Legal Status of EHR’s
•Medical records, such as physician orders, exam and test reports are legal
documents, which must be kept in unaltered form and authenticated by the creator.
•The individually defined Legal Health Record (LHR) for each healthcare provider
forms the basis for response to subpoenas and other legal processes that require
evidentiary use of the patient's 'medical record'.

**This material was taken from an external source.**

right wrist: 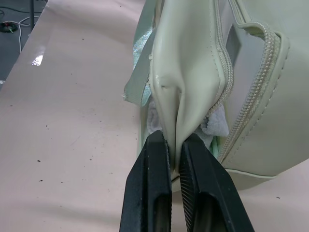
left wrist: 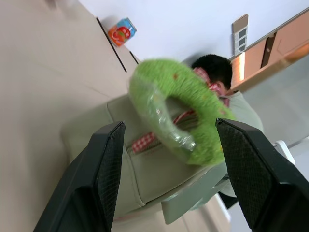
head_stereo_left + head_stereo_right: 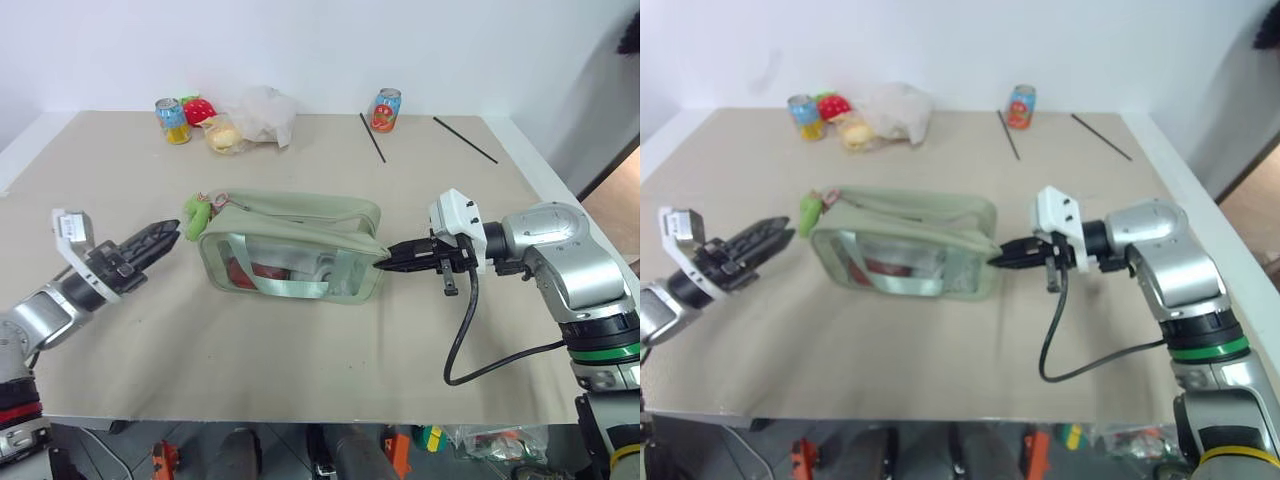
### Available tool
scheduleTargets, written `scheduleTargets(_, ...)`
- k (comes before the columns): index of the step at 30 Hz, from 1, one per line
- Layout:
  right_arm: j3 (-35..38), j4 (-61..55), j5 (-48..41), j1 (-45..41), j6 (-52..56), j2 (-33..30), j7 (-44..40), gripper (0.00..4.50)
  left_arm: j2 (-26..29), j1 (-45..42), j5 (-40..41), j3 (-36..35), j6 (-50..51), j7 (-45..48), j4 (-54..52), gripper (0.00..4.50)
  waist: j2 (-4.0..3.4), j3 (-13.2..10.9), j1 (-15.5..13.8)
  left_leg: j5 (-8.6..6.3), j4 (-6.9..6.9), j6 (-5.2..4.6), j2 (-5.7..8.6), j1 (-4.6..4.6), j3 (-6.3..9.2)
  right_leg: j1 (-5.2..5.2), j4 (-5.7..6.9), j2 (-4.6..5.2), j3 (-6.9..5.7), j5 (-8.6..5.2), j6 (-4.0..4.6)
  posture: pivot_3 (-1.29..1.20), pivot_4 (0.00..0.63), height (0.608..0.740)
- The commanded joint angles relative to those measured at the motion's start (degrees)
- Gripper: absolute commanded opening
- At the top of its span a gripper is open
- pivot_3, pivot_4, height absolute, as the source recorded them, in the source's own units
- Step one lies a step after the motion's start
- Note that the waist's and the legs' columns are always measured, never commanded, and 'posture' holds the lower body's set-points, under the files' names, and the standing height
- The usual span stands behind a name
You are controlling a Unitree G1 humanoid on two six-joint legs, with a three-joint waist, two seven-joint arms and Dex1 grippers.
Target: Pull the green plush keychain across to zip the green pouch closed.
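The green pouch [image 3: 290, 245] lies lengthwise across the beige table [image 3: 300, 350], its right end pinched by the right gripper [image 3: 388, 258], while the green plush keychain [image 3: 195, 213] at its left end stands before the wide-apart fingers of the left gripper [image 3: 170, 232].

No text, brand, number or sign can be read here. The two drink cans at the back of the table, one [image 3: 386, 110] orange and blue and one [image 3: 173, 120] yellow and blue, carry printed labels, but their lettering is too small to make out.
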State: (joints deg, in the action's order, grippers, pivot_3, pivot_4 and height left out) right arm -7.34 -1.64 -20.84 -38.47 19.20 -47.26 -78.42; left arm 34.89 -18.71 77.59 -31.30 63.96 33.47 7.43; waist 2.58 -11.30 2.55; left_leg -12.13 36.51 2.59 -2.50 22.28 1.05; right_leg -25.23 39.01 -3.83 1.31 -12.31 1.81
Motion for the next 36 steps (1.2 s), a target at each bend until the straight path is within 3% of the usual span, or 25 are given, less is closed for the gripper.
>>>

•Digital signatures Most national and international standards accept electronic
signatures.
•According to the American Bar Association. "A signature authenticates a writing
by identifying the signer with the signed document. When the signer makes a
mark in a distinctive manner, the writing becomes attributable to the signer.“
• With proper security software, electronic authentication is more difficult to falsify
than the handwritten doctor's signature.
•However, as the recent rise in identity theft demonstrates, no security
method can totally prevent fraud, so auditing information security will
continue to be prudent when using EMR.
Customization and Cost
Customization
•Pricing for Electronic Health Record (EHR) systems is highly dependent on each
practice's unique needs.
• Because every medical practice has distinct requirements, systems usually
need to be custom tailored.
•This is due to the majority of EHR systems being based on templates that are
initially general in scope.
• In many cases, these templates can then be customized in co-operation with the
vendor/developer to better fit a medical specialty, environment or other specified
needs.
Cost
•In a 2006 survey by the Medical Records Institute, lack of adequate funding was
cited by the 729 health care providers responding as the most significant barrier
to adopting electronic records.
• At the American Health Information Management Association conference in
October 2006, panelists estimated that purchasing and installing EHR will cost
over $32,000 per physician, and maintenance about $1,200 per month.
•Hidden costs may also include office workflow disruption during training or data
re-entry required by a new system, with fewer patient visits and less income.